Captain Fuller met the twenty-three-year-old poet Victor Neuburg at the funeral of William Stewart Ross, the editor of the
Agnostic Journal
, who died in November 1906. Neuburg had published some poetry in the journal and had read some of Crowley’s verse and he and Fuller became acquainted. Neuburg is little read today, and outside of Crowleyan circles he is best known for his hand in the publication of Dylan Thomas’s first book of poems. In the 1930s Neuburg edited a poetry section in a newspaper,
The Sunday Referee
, and his enthusiasm for Thomas’s verse led the newspaper’s editor to finance Thomas’s
18 Poems
(1934). Neuburg died in 1940.

Fuller told Crowley about Neuburg. He, too, had come from a
wealthy, repressive family, although his background was Jewish, not Christian, something Crowley never let him forget. Neuburg was reading languages at Crowley’s alma mater, Cambridge, and on an excursion to his old haunts, Crowley turned up unannounced at Neuburg’s rooms. He had read some of the younger poet’s verse and told him that it showed signs of promise. Neuburg also showed great magical potential, but equally appealing was Neuburg’s masochism and obvious need for a master. Neuburg was awkward, self-conscious, and unsure of himself, and his appearance matched his insecurities: unkempt, unwashed, ill mannered, thick lipped, curly haired, and possessed of a peculiarly piercing nervous laugh. Yet from most accounts Neuburg also had a curious faunlike appearance. Crowley was taller, accomplished, confident, flamboyant, and in search of a student. The two were made for each other, and along with developing a guru-
chela
relationship they also became lovers.

Neuburg’s association with Crowley soon led to trouble. Neuburg belonged to the university’s Pan Society—in 1910 he published a collection of poems entitled
The Triumph of Pan
—and Crowley often lectured to the group. When the Cambridge Inter-Collegiate Christian Union discovered this, they complained; Crowley’s reputation preceded him. An anonymous letter accusing Crowley of pederasty reached Rev.

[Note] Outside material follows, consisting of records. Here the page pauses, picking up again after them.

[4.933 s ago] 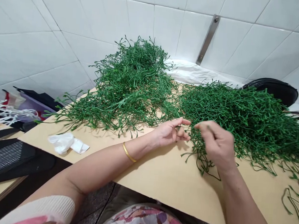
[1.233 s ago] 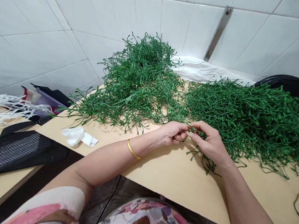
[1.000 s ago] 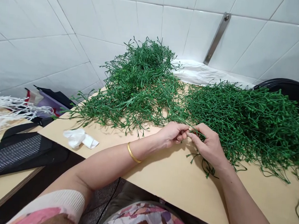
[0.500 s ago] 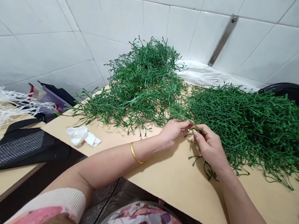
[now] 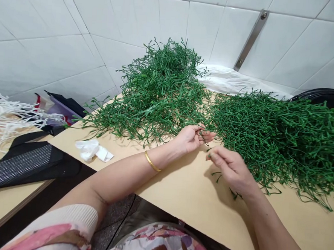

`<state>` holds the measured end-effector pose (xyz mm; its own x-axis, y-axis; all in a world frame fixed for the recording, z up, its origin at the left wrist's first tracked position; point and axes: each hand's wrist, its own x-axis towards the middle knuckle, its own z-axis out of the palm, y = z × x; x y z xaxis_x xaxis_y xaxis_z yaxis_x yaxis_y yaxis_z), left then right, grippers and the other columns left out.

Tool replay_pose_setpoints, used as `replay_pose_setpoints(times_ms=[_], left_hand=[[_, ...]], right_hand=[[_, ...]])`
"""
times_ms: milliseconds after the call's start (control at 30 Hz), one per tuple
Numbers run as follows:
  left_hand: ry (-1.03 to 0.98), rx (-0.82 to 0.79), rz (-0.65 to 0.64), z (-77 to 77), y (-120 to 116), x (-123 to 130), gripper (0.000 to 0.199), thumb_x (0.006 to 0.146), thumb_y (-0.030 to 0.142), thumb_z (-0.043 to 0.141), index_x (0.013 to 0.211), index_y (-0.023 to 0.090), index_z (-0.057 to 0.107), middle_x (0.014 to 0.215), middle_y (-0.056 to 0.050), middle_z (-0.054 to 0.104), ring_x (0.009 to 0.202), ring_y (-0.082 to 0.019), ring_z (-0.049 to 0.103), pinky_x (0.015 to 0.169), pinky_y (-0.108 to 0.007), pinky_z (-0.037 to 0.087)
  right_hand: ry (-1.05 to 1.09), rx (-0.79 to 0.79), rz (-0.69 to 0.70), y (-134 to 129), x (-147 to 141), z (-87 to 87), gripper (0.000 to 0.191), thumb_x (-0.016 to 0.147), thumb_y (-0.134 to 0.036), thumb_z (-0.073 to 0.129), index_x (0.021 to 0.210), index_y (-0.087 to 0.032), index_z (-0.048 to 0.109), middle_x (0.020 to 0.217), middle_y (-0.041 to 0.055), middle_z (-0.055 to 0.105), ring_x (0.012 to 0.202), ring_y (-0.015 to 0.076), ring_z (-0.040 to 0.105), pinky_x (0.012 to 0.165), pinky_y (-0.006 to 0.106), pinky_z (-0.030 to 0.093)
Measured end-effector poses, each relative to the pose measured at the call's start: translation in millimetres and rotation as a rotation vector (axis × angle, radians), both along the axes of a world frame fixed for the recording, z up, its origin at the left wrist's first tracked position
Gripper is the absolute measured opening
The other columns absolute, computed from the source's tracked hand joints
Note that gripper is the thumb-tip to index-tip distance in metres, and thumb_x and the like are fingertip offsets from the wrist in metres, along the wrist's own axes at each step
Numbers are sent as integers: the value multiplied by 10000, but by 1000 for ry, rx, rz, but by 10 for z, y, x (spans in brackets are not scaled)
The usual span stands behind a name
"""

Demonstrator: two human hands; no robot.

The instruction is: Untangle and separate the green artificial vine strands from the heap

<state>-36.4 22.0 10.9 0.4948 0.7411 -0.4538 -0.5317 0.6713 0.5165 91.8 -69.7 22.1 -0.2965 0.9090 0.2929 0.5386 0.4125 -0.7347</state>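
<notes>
Near the table's middle, my left hand (image 5: 193,138) is palm up, with thumb and forefinger pinched on a thin green stem and the other fingers loosely curled. To its right, my right hand (image 5: 229,164) is closed on green stems, whose small tips poke out past the fingertips and below the palm. The two hands are apart. Behind my left hand rises a loose heap of green stems (image 5: 160,87) with small budded ends. A second, denser green heap (image 5: 279,135) lies beside and behind my right hand.
A crumpled white tissue (image 5: 93,150) lies on the wooden table (image 5: 174,193) at the left. White strands (image 5: 14,115) and a black mesh item (image 5: 20,165) are on another table at far left. Behind stand a tiled wall (image 5: 134,17) and white sheeting (image 5: 229,79).
My hands have moved apart. My right hand has come slightly down and left, with stems in it, and the fingers of my left hand have loosened outward.
</notes>
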Motion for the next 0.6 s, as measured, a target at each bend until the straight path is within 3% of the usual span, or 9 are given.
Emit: replay_pose_setpoints(times_ms=[167, 267, 433, 533, 600], left_hand=[[-48, 84, -96, -79, -80, 28, 177, 776, 46, 377, 715, 128, 522, 685, -90, 624, 689, -161, 629, 689, -305, 497], [-60, 106, -104, -112, -149, 58, 194, 729, 4, 401, 723, 113, 562, 702, -66, 619, 670, -128, 610, 662, -249, 484], [-16, 111, -96, -122, -204, 98, 218, 671, -20, 412, 698, 110, 585, 617, -21, 571, 522, -74, 510, 489, -175, 395], [-17, 99, -102, -112, -218, 109, 222, 665, -32, 404, 673, 106, 578, 562, -14, 540, 489, -70, 486, 485, -177, 382], [-14, 90, -130, -103, -222, 108, 204, 693, -16, 415, 687, 108, 577, 550, -17, 543, 473, -77, 487, 479, -189, 380]], right_hand=[[180, -60, -340, 19, 41, -22, 224, 776, -385, 555, 700, -175, 554, 527, -46, 383, 476, 70, 316, 436, 211, 264], [146, -75, -433, 69, 11, -134, 227, 755, -384, 572, 773, -167, 637, 579, -19, 481, 512, 87, 389, 476, 226, 323], [303, -118, -376, 120, -101, -244, 252, 703, -344, 634, 896, -183, 656, 939, 59, 620, 765, 154, 543, 673, 297, 443], [491, -275, -266, 128, -151, -243, 267, 672, -334, 670, 884, -177, 627, 907, 42, 625, 773, 142, 556, 704, 289, 456], [562, -336, -253, 130, -167, -232, 282, 653, -332, 688, 869, -174, 598, 782, 11, 610, 675, 111, 537, 623, 244, 444]])
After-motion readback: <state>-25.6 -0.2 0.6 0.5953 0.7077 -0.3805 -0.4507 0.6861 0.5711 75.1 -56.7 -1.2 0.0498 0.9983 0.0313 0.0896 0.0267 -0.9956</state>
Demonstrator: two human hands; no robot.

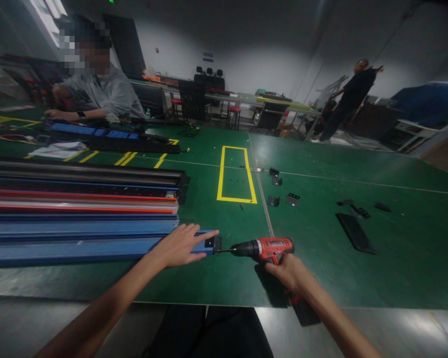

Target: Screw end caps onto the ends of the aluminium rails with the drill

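Note:
A red and black cordless drill [274, 247] is gripped in my right hand [289, 271], its long bit pointing left. The bit's tip meets the dark end cap [217, 243] on a long blue rail [108, 247]. My left hand [181, 243] lies flat across that rail close to the capped end, fingers spread, with the index finger stretched toward the cap. Beside it lie another blue rail [78, 226], a red-and-clear strip [78, 203] and dark rails [97, 171]. Any screw at the bit's tip is too small to make out.
Black brackets [293, 200] and a flat black plate [354, 232] are scattered on the green table [406, 238]. A yellow tape rectangle [237, 201] holds tiny parts. One person [104, 94] sits across the table at the left; another [354, 99] stands far right.

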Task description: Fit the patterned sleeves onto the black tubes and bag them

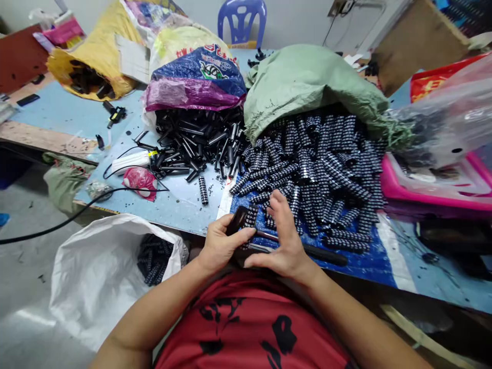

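Observation:
My left hand is closed around a glossy dark piece and a black tube with pale studs, held close together at the table's front edge. Just right of them my right hand is open, its thumb and fingers spread apart. Behind that hand passes a rod with a long black handle; whether the hand touches it I cannot tell. Beyond my hands is a heap of studded black tubes, spilling from a green woven sack. One studded tube lies alone to the left.
Smooth black parts spill from a colourful bag. Left of them are a red pouch, a black cable and a yellow sack. A white sack with studded parts hangs open below. A pink basket stands right.

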A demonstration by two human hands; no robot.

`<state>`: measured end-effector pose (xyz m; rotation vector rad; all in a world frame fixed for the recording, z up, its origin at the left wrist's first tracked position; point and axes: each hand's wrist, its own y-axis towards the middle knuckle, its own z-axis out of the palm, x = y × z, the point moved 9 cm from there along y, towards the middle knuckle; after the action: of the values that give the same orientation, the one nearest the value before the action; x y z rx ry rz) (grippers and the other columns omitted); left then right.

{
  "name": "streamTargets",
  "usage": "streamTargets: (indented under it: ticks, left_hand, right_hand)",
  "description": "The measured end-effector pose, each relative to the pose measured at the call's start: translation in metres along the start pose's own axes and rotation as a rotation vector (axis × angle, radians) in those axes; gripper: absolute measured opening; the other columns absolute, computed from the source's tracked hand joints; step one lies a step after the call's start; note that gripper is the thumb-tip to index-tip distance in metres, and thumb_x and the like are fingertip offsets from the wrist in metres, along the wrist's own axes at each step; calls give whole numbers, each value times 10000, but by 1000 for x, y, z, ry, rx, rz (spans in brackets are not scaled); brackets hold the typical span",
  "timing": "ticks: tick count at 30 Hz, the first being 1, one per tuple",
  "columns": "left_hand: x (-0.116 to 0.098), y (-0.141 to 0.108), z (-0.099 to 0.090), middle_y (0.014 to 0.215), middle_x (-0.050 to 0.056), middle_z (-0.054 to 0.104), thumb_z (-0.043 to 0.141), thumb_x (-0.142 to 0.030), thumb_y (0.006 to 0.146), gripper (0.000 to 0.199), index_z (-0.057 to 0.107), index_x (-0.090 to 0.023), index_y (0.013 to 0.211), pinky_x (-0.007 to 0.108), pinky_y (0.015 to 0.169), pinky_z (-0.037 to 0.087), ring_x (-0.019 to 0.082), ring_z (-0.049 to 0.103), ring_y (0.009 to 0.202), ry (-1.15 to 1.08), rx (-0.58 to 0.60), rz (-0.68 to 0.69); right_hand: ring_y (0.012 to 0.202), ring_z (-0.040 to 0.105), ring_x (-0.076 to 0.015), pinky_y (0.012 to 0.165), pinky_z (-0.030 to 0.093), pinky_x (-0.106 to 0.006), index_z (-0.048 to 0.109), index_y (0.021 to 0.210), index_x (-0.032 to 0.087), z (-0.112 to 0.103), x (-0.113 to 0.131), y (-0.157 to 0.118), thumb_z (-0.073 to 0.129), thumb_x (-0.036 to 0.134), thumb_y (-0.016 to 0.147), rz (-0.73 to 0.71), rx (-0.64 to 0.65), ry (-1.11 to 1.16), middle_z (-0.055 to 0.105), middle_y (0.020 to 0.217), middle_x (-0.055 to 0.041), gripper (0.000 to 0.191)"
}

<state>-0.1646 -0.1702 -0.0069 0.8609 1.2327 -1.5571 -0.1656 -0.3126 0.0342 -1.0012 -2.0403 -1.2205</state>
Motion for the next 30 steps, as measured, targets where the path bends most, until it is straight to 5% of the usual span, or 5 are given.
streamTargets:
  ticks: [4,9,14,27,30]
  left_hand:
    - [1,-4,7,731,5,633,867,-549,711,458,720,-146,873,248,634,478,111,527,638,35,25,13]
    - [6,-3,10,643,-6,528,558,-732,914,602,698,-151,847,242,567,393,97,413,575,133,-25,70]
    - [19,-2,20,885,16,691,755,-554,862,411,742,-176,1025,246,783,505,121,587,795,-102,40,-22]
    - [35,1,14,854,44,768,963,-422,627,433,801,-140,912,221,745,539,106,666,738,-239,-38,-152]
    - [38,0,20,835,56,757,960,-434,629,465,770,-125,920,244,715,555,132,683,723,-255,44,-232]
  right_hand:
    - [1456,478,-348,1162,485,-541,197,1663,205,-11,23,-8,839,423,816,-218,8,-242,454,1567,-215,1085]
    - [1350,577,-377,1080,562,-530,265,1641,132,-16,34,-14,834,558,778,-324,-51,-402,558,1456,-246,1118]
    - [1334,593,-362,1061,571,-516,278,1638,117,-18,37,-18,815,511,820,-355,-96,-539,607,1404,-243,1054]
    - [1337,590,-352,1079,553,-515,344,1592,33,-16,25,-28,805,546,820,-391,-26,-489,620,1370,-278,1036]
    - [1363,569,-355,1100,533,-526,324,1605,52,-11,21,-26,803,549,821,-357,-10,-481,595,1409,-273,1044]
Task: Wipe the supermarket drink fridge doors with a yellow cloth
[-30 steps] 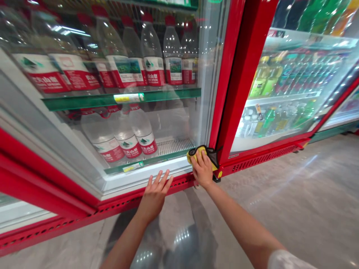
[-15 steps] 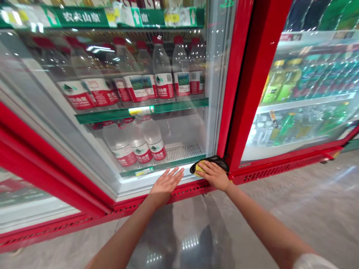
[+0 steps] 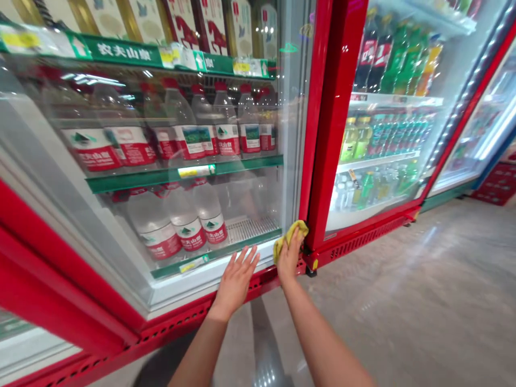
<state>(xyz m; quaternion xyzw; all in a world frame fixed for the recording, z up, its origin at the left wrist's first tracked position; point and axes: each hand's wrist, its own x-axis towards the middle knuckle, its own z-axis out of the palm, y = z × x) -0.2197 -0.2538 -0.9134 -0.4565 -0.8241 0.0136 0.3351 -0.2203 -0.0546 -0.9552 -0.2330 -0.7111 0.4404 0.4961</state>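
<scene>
My right hand (image 3: pixel 288 261) presses a yellow cloth (image 3: pixel 278 250) against the lower right corner of the drinks fridge's glass door (image 3: pixel 258 209), where the glass meets the red frame (image 3: pixel 308 177). Its fingers lie over the cloth, which bunches out above and to the left of them. My left hand (image 3: pixel 236 279) rests flat at the bottom edge of the door, fingers stretched out and holding nothing. Behind the glass, large water bottles (image 3: pixel 189 231) with red and white labels stand on the bottom shelf.
More water bottles (image 3: pixel 228 134) fill the shelf above, under a green label strip (image 3: pixel 121 49). To the right stands another red fridge (image 3: pixel 326 161) with soft drinks. A vented red base (image 3: pixel 374 231) runs above the shiny grey floor (image 3: pixel 403 312).
My right hand has turned more upright, with the cloth now raised up the corner and showing more yellow. The view has swung right. My left hand stays flat at the door's bottom edge.
</scene>
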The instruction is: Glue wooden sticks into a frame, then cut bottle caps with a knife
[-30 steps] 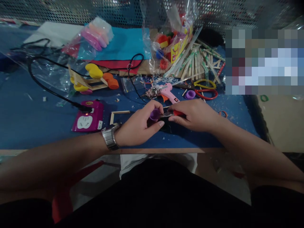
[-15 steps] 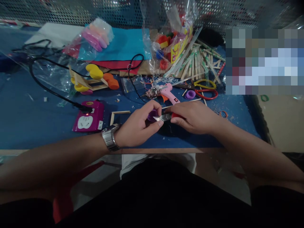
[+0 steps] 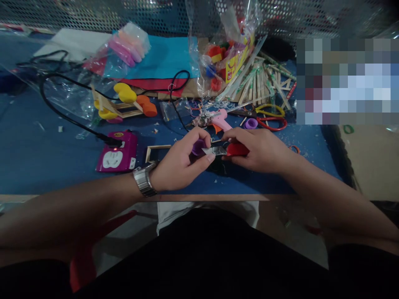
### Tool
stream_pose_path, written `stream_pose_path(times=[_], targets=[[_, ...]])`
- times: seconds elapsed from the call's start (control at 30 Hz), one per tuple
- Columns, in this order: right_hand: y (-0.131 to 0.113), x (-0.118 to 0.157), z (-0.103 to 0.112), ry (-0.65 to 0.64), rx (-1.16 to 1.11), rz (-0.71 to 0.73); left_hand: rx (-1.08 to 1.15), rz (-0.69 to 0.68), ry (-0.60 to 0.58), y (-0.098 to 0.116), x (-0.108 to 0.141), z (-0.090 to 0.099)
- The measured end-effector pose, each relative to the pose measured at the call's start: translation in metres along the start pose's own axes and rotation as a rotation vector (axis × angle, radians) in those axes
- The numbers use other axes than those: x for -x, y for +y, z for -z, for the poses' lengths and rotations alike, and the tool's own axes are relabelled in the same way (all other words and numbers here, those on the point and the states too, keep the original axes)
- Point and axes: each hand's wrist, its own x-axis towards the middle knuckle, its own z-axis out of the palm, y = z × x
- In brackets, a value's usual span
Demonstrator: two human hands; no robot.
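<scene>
My left hand [image 3: 182,164], with a metal watch on the wrist, pinches a small purple plastic cap [image 3: 197,148] between its thumb and fingers. My right hand [image 3: 264,150] is closed on the red handle of a utility knife [image 3: 236,149]. The blade points left, its tip at the purple cap and close to my left thumb; whether it has cut in, I cannot tell. Just left of my left hand lies a wooden stick frame [image 3: 149,154], partly hidden by that hand. A pink glue gun [image 3: 222,119] rests beyond both hands.
A purple power socket [image 3: 132,145] with a black cord sits at left. Behind it is a stick model with yellow and orange pieces [image 3: 124,93]. Scissors [image 3: 270,123], another purple cap [image 3: 250,123] and a stick pile [image 3: 254,83] lie at right. A cardboard box [image 3: 368,162] is far right.
My right hand has shifted slightly up and its grip has moved, so more of the red knife handle shows. My left hand and the purple cap have barely moved.
</scene>
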Motion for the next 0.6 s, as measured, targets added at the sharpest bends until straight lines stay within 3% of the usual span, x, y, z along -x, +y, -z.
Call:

R. St. J. Parry, dean of Trinity, who immediately barred Crowley from the college. (As Crowley was an ex-Trinity man, the Dean really could not do this.) A fellow student of Neuburg’s and member of the Pan Society, Norman Mudd, was outraged when the Dean ordered him to cancel all of Crowley’s future lectures, and he called on his fellow members to refuse. Crowley eventually confronted the Dean and asked why he had barred him from the college. The Dean had no problem with magic, he said, but Crowley’s sexual
ideas were immoral. Parry finally threatened to expel anyone who had any dealings with Crowley. Mudd, who came from a poor background, was especially vulnerable, as the Dean could cancel his scholarship. Eventually he backed down and promised to avoid Crowley, a decision he regretted for the rest of his life. That he was forced to betray his role model gnawed at him for years to come.


N
EUBURG
JOINED
THE
A
.
..
A
...,
taking the name
Omnia Vincam
(“I Shall Conquer All”), and started on his training. Along with extensive reading, this included eating hashish; Crowley believed it stimulated astral travel, a mystical knack for which Neuburg showed much potential. But Crowley also subjected Neuburg to a barrage of sadistic practical jokes, ostensibly to “liberate” him from his repressions and introduce him to “life,” but also to indulge Crowley’s own cruel sense of humor. At a party in Paris, Crowley got Neuburg drunk on Pernod and watched as the stumbling poet made embarrassing advances on women. Intuiting that Neuburg was a virgin, Crowley hatched a plan with one of his lovers, an artist’s model named Euphemia Lamb. Crowley told Neuburg that Euphemia was in love with him and before he knew it, they were engaged. Crowley then took Neuburg to a brothel, after which Crowley berated Neuburg for his infidelity and urged him to confess all to his betrothed, who was appropriately shocked and refused to see him. When Crowley eventually told Neuburg it was all a joke, he refused to believe it, and only accepted it when he found Euphemia naked on Crowley’s bed, enjoying a cigarette after sex. Crowley claims it was all for Neuburg’s benefit, but Crowley’s idea of what was good for someone invariably meant putting them in sexual situations he approved of. Crowley
seemed intent on fashioning Neuburg after his own image, subjecting him to humiliations and encouraging him in sexual “freedom” Crowley style. Whether it did Neuburg any good is debatable.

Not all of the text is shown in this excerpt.